REQUIRED ACTION: Retype the data below without altering anything.

DATASET SECTION:
========
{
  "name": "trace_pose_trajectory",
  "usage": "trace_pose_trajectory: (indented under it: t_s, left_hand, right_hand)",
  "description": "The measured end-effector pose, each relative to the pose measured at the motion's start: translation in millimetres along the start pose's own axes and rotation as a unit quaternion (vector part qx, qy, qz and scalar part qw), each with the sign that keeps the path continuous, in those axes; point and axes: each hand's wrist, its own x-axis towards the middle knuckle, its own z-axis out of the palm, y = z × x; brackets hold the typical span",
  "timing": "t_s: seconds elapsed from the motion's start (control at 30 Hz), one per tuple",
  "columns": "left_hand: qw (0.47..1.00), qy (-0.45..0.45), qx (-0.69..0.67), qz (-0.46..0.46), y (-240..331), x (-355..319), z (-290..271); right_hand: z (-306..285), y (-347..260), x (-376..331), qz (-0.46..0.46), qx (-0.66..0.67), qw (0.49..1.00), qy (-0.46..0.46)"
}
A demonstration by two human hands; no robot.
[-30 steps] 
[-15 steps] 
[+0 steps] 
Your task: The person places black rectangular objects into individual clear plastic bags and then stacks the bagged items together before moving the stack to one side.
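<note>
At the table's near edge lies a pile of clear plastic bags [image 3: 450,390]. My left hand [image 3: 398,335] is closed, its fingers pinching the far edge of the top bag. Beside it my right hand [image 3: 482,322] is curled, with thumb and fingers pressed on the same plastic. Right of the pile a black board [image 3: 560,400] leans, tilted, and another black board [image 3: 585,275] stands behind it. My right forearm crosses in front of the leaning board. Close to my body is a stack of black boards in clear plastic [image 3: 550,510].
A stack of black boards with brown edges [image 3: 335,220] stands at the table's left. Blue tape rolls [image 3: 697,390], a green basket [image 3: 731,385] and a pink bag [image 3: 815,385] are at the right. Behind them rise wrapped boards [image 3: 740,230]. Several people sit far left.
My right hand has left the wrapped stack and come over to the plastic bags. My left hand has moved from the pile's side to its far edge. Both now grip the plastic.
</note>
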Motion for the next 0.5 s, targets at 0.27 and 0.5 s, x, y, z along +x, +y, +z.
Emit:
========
TASK ANSWER:
{
  "name": "trace_pose_trajectory",
  "usage": "trace_pose_trajectory: (indented under it: t_s, left_hand, right_hand)",
  "description": "The measured end-effector pose, each relative to the pose measured at the motion's start: translation in millimetres along the start pose's own axes and rotation as a unit quaternion (vector part qx, qy, qz and scalar part qw), each with the sign that keeps the path continuous, in those axes; point and axes: each hand's wrist, its own x-axis towards the middle knuckle, its own z-axis out of the palm, y = z × x; brackets hold the typical span",
  "timing": "t_s: seconds elapsed from the motion's start (control at 30 Hz), one per tuple",
  "columns": "left_hand: qw (0.47..1.00), qy (-0.45..0.45), qx (-0.69..0.67), qz (-0.46..0.46), y (-240..331), x (-355..319), z (-290..271); right_hand: z (-306..285), y (-347..260), x (-376..331), qz (-0.46..0.46), qx (-0.66..0.67), qw (0.49..1.00), qy (-0.46..0.46)"
}
A demonstration by two human hands; no robot.
[-30 steps] 
[-15 steps] 
[+0 steps] 
Your task: The person places black rectangular objects into individual clear plastic bags and then stacks the bagged items together before moving the stack to one side.
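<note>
At the table's near edge lies a pile of clear plastic bags [image 3: 450,390]. My left hand [image 3: 398,335] is closed, its fingers pinching the far edge of the top bag. Beside it my right hand [image 3: 482,322] is curled, with thumb and fingers pressed on the same plastic. Right of the pile a black board [image 3: 560,400] leans, tilted, and another black board [image 3: 585,275] stands behind it. My right forearm crosses in front of the leaning board. Close to my body is a stack of black boards in clear plastic [image 3: 550,510].
A stack of black boards with brown edges [image 3: 335,220] stands at the table's left. Blue tape rolls [image 3: 697,390], a green basket [image 3: 731,385] and a pink bag [image 3: 815,385] are at the right. Behind them rise wrapped boards [image 3: 740,230]. Several people sit far left.
My right hand has left the wrapped stack and come over to the plastic bags. My left hand has moved from the pile's side to its far edge. Both now grip the plastic.
</note>
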Motion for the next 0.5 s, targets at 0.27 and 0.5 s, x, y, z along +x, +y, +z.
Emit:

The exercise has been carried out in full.